Saturday, August 27th, 6 a.m.

I awoke fairly restless. Unlike the day of my capture (okay…”taken into protective custody”), the night before was the first I had been provided with medication. Not sure how that got missed on the day of my intake, but it did. I’ll let it slide, as that was literally about the only negative thing I could ever come up with for the mental health team at Northwestern Memorial Hospital.

However, last night I was medicated. Which means that for the first time in many days, to some extent weeks, I had a fairly quality night of sleep. Which also means that my mind was clearing, my emotions were coming into balance, and I was starting to feel normal. At least, as normal as a 47-year-old, married, father of five can feel in a psych ward multiple states and hundreds of miles from home. Which also means one more thing…I was doing what I have always done in the past…shifting my focus from the fact that I am significantly fucked up to all the other problems outside these walls that are in need of my attention. Like, now!

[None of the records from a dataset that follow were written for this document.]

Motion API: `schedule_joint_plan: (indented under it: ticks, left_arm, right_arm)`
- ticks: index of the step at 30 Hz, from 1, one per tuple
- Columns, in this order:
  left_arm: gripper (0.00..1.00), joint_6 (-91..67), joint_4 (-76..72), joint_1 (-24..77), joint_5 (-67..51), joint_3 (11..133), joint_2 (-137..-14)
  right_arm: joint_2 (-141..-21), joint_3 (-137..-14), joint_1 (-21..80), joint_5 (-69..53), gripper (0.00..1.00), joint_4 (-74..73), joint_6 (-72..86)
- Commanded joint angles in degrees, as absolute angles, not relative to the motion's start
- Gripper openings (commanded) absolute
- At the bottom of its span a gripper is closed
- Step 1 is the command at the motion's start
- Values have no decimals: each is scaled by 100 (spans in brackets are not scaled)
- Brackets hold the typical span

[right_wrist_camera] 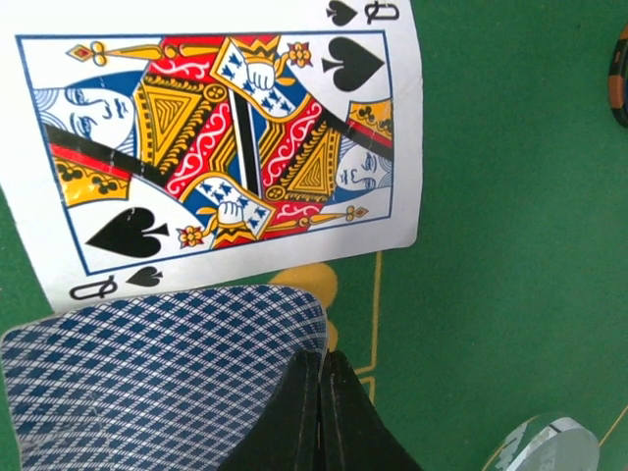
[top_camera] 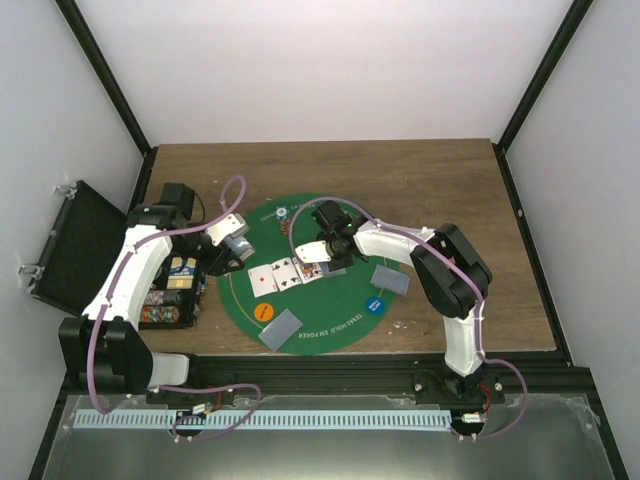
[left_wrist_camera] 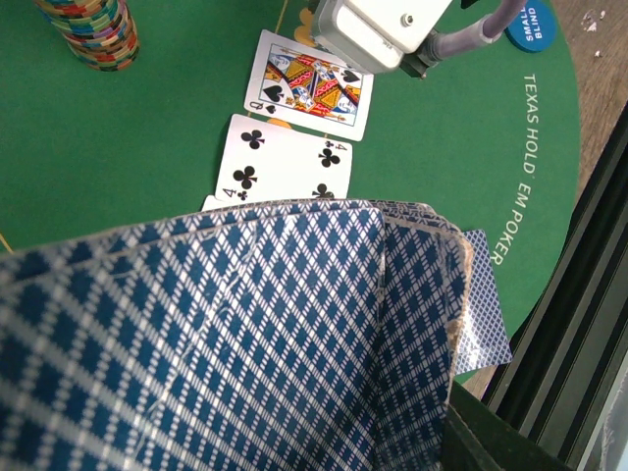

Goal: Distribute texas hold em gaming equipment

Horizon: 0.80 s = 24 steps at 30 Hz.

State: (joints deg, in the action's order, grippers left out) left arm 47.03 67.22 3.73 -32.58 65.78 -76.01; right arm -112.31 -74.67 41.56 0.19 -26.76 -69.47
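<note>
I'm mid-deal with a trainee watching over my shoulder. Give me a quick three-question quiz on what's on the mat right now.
1. Which face-up card lies just beyond the right gripper in its wrist view? A) queen of spades B) king of hearts C) ten of diamonds
2. True or false: the right gripper's jaws stand wide open.
3. Fill in: the left gripper holds a deck of ____-backed cards.
Key: 1 A. 2 false, they are shut on a face-down card. 3 blue.

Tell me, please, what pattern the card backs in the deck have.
Blue-and-white diamond lattice, clearest on the deck in the left wrist view.
</note>
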Motion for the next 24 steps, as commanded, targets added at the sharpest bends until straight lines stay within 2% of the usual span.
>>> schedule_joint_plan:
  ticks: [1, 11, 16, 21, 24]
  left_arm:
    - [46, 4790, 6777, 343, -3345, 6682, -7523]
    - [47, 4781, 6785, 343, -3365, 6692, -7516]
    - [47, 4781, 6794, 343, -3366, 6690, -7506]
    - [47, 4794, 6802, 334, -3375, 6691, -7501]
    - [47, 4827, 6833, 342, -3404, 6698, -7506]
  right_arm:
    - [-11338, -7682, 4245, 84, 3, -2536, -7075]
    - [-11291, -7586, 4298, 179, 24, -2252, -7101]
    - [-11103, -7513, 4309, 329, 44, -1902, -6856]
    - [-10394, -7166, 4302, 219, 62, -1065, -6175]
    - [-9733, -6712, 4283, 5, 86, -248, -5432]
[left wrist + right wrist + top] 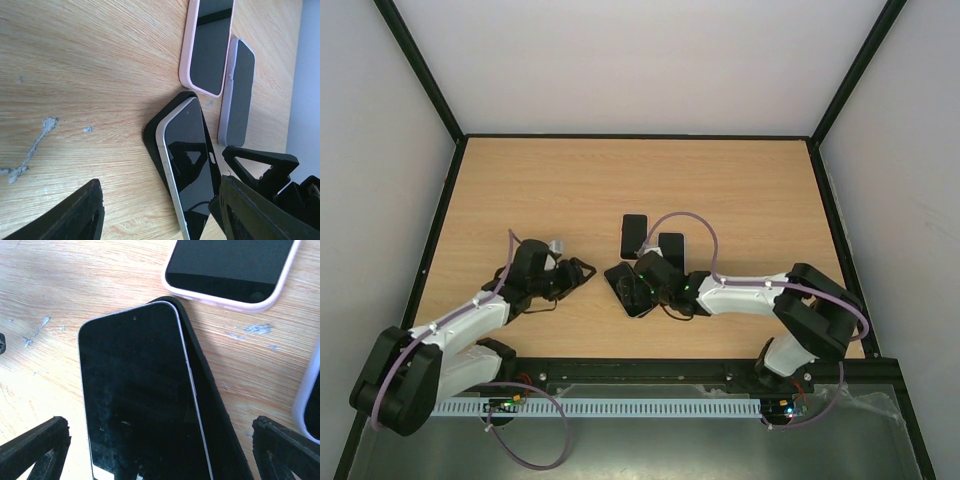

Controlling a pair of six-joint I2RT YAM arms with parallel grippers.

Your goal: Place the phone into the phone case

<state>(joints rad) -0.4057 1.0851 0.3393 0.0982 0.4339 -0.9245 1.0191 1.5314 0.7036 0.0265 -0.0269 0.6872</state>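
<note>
Bases: left arm [450, 330] & right arm [800, 310] start at near edge of table [740, 190], both bent in twd ctr
left gripper [160, 187]: jaws apart, nothing btwn them; low over the wood, pointing at phone [135, 400] from its left side, a strip of wood in the gap, no contact
scuffs [30, 150]: pale marks in the wood grain close by left gripper
right gripper [160, 425]: jaws spread wide, one finger each side of phone & black case [212, 400], clamped on nothing
phone: screen up, dark glass, silver rim; lies on top of black case, skewed, not pressed in; sits btwn the 2 grippers, front of ctr
black case: flat on table under phone; shows as a dark wedge along one long side & round the top corner
fit: phone's button side rides above case rim in left wrist view; whether the opposite edge sits inside the lip can't be told from here
pink-cased phone [207, 45]: just beyond black case, flat, screen up, apart from it
lavender-cased phone [237, 95]: just beside pink one, screen up, on the right arm's side
cable [690, 225]: purple loop off right arm, crosses above lavender-cased phone in top view
walls [640, 60]: white panels w/ black frame round the far edge
</note>
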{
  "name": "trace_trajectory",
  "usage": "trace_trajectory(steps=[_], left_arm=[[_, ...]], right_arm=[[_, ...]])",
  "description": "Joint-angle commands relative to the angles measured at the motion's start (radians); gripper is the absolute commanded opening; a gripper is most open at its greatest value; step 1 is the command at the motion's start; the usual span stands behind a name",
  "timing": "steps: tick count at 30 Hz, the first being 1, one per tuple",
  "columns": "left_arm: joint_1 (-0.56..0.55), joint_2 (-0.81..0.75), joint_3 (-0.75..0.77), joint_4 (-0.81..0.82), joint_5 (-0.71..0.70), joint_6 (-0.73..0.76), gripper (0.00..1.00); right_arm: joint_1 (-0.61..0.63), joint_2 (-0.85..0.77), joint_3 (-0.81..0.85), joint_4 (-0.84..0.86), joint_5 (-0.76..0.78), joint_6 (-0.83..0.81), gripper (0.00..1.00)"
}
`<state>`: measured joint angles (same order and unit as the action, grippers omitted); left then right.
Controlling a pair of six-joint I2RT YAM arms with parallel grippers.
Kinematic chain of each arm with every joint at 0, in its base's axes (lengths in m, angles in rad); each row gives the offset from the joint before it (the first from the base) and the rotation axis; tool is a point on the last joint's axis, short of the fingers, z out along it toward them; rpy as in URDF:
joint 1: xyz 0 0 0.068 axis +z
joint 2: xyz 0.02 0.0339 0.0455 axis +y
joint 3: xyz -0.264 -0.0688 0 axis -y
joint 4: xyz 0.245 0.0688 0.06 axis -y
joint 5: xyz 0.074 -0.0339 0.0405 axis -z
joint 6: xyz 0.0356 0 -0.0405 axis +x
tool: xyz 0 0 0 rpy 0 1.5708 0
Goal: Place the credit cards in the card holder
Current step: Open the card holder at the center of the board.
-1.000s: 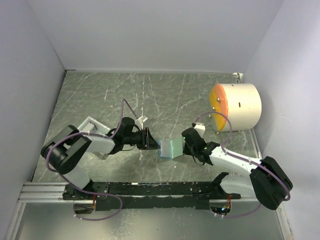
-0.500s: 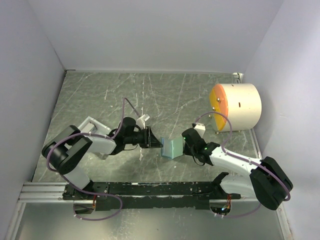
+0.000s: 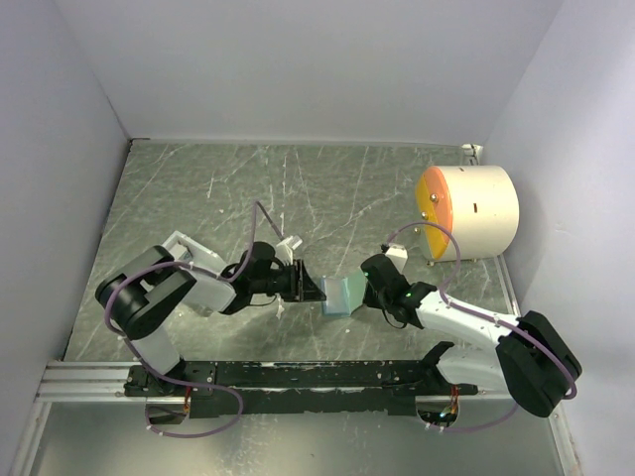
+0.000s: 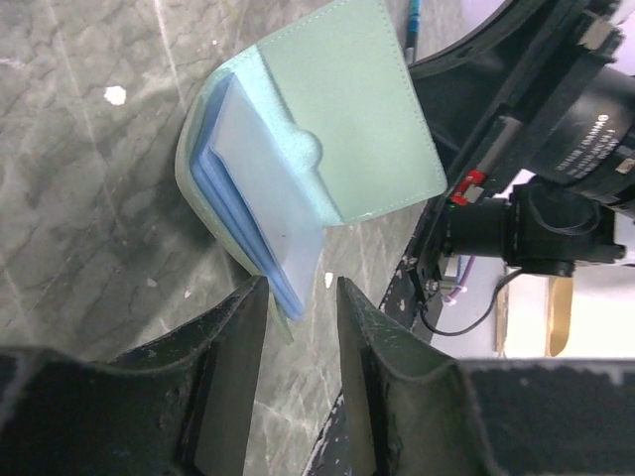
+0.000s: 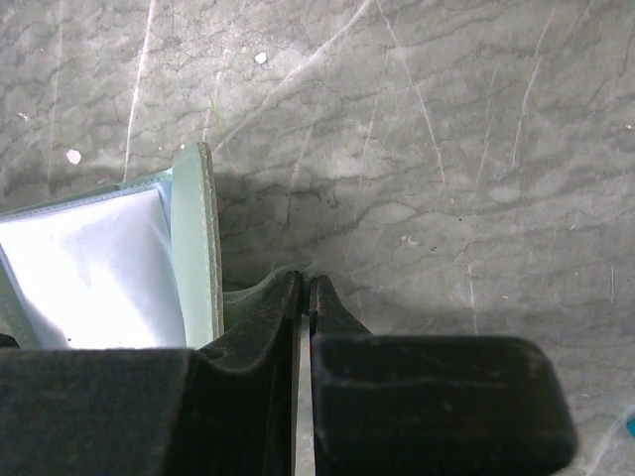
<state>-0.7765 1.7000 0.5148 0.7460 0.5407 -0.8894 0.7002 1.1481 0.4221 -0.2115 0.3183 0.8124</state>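
The card holder hangs partly open just above the table between the two arms, sage-green outside and light blue inside. My right gripper is shut on a thin green flap at its edge. My left gripper faces the holder from the left with its jaws apart. The lower corner of the blue pockets reaches just to the left gripper's fingertips and is not clamped. No credit cards show in any view.
A white drum with an orange face lies at the right of the marbled table. Pale walls close in the left, back and right sides. A black rail with both arm bases runs along the near edge.
My left gripper has slid right, up to the card holder's open side. The right gripper has kept its grip; the holder has shifted slightly right.
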Motion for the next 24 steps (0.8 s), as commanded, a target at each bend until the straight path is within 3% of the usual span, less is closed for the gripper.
trace_trajectory(steps=[1, 6, 10, 13, 17, 24], left_arm=[[-0.022, -0.018, 0.018, -0.057, -0.067, 0.079, 0.43], [-0.023, -0.101, 0.002, -0.137, -0.128, 0.083, 0.17], [-0.023, -0.255, -0.005, -0.292, -0.219, 0.091, 0.07], [-0.023, -0.388, 0.034, -0.541, -0.335, 0.114, 0.07], [-0.022, -0.531, 0.055, -0.714, -0.435, 0.137, 0.07], [-0.023, -0.468, 0.072, -0.733, -0.410, 0.129, 0.23]], right_arm=[[-0.005, -0.014, 0.002, 0.000, -0.013, 0.005, 0.00], [0.021, -0.033, 0.045, -0.024, -0.043, -0.050, 0.00], [0.107, -0.035, 0.117, -0.031, -0.089, -0.079, 0.00], [0.130, -0.028, 0.161, -0.006, -0.169, -0.091, 0.00], [0.132, 0.008, 0.193, 0.010, -0.186, -0.086, 0.00], [0.111, 0.065, 0.183, -0.081, -0.036, -0.070, 0.00]])
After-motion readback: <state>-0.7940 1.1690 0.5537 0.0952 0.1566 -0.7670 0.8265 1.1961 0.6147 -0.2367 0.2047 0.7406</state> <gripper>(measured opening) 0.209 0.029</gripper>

Here’s the thing (or at least one of them): if you are never willing to stop and look at what is broken on the inside, then you tend to get angry at anything getting in the way of your trying to fix what is broken on the outside. (I know I’m in no position to offer advice, but read that sentence again. Trust me on this one.)

Almost a week from now a psychologist will sit down with some test results and ask me to reflect on the following: “Tell me a time when you weren’t angry.” After a rather significant, long, and awkwardly silent pause I will end up saying, “Actually, I can’t remember a time when I wasn’t angry.”

Back to that early Saturday morning. This also was not such a time.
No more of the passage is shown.